That was the last thing Qui-Gon saw before the room melted away and he was looking at the Jedi Temple as if from a distance. It was burning. And then he was moving closer towards it, or the Something was pushing him toward it, against his will. He tried to push back, to turn his perception away. He did not want to know what was in the Temple. All his strength had dissolved. He was moving closer down to the Temple entrance. Bodies - parts of bodies- lay scattered in front of it. The Temple guards. And somehow he knew there was a greater horror yet inside the Temple. He tried to close his eyes, but he no longer had eyes to close. The Something was making him see.

 _“No,”_ Qui- Gon thought, drifting closer still. “ _Please, no. I don’t want to see them_ . _Don’t let me see them._ ” 

Then there was a dark flash of the Something’s horrible amusement piercing into him, and everything went red, a blinding red. Pain tore through the middle of Qui-Gon’s body, an awful burning, as if his organs were being seared and disintegrating inside him. He gasped, folding forward, dying. Then the pain was gone.

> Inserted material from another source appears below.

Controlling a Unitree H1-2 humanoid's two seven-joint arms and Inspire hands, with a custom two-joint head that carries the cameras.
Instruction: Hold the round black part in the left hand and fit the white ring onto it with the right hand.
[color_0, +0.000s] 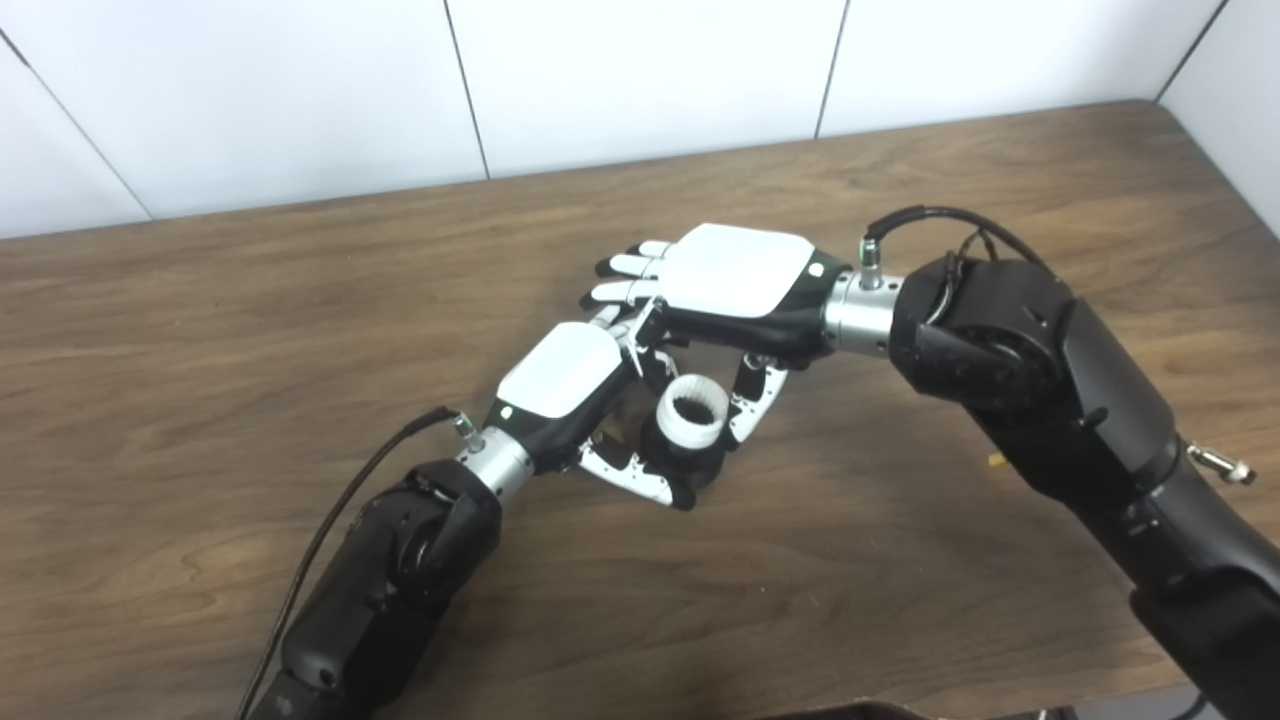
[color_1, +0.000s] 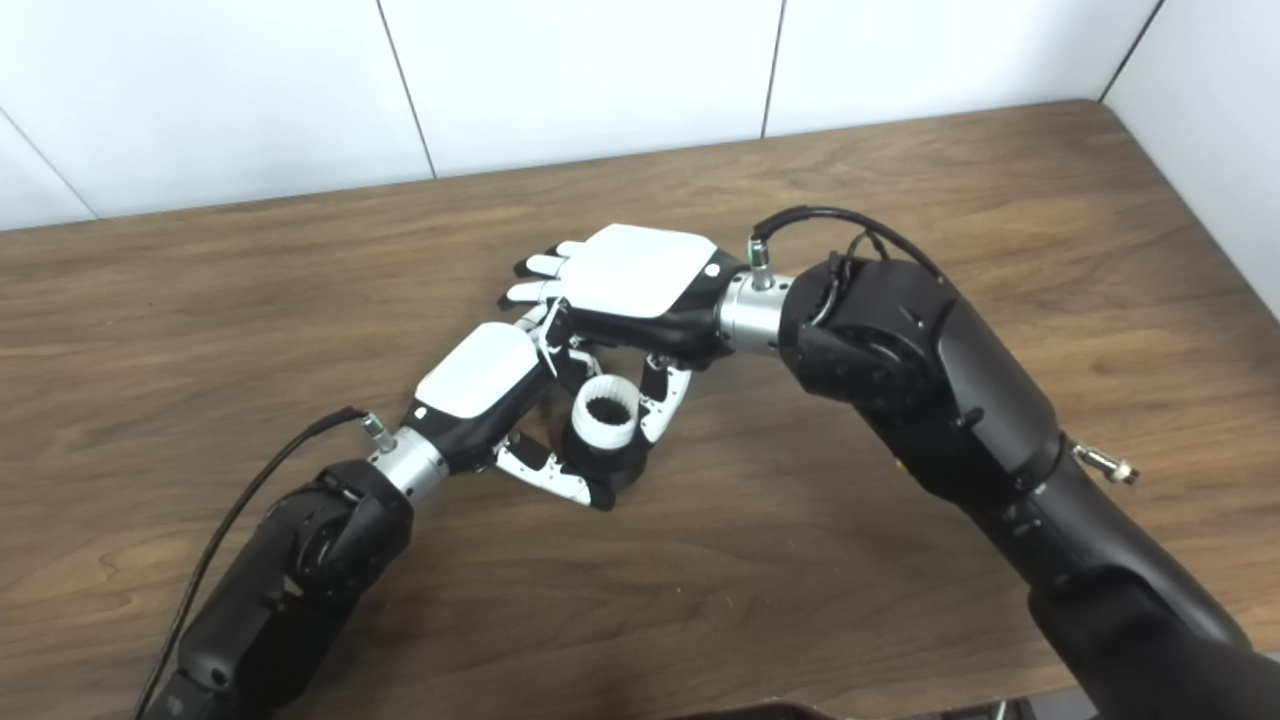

Slowly, he sat up, once again in the familiar dimness of Dooku’s quarters. He was alone - Lexi and Gheevan had evidently fled. 

No..he was not alone. He came to the observation, slowly, of something in the corner. Dizzy, he stood and put his hand to his lightsaber hilt, the only thing he could think to do. But he had forgotten what to do next. His Jedi training seemed like something that had happened in a dream. Or something that had happened to someone else, in a story he’d read long ago.

A heavy blackness had seemed to settle over the room. Two glowing orbs of red eyes stared out of it, and then a face like Qui-Gon had never seen on a person or animal was hovering over him out of the darkness, and it spoke in a language without words, with a voice without breath, a voice from somewhere black and cold, further than the last star, where nothing was. It spoke of how it would devour him.

***

“Qui-Gon.”

The padawan opened his eyes. Dooku was kneeling above him, gently squeezing his shoulder. He was lying on the floor on his back, the hilt of his lightsaber gripped firmly in his hand.

“I’m so cold,” he whispered to Dooku. “Where did it go, Master?”

“Where did what go?” Dooku asked, helping Qui-Gon sit up. “What in the blazes were you doing?” his eyes moved toward the book on the floor. Somehow, some of the pages had been torn out of it, and lay scattered about

“The monster,” Qui-Gon said. He was beginning to come back to himself and realized how ridiculous that sounded. “I mean…” his voice trailed off as he saw Dooku’s look of confusion and, yes, even worry.

Qui-Gon was drenched in cold sweat from head to toe and he was shivering just a little. “Did you feel that, Master?”

“You had a vision. What did you see?” Dooku said, an edge to his voice. He took off his robe and wrapped it around his wild-eyed apprentice.

 _A vision_. Qui-Gon had never had one in his life. It had always sounded exciting and mystical, something that would make him an important Jedi. But he just felt scared and small. Like he didn’t matter.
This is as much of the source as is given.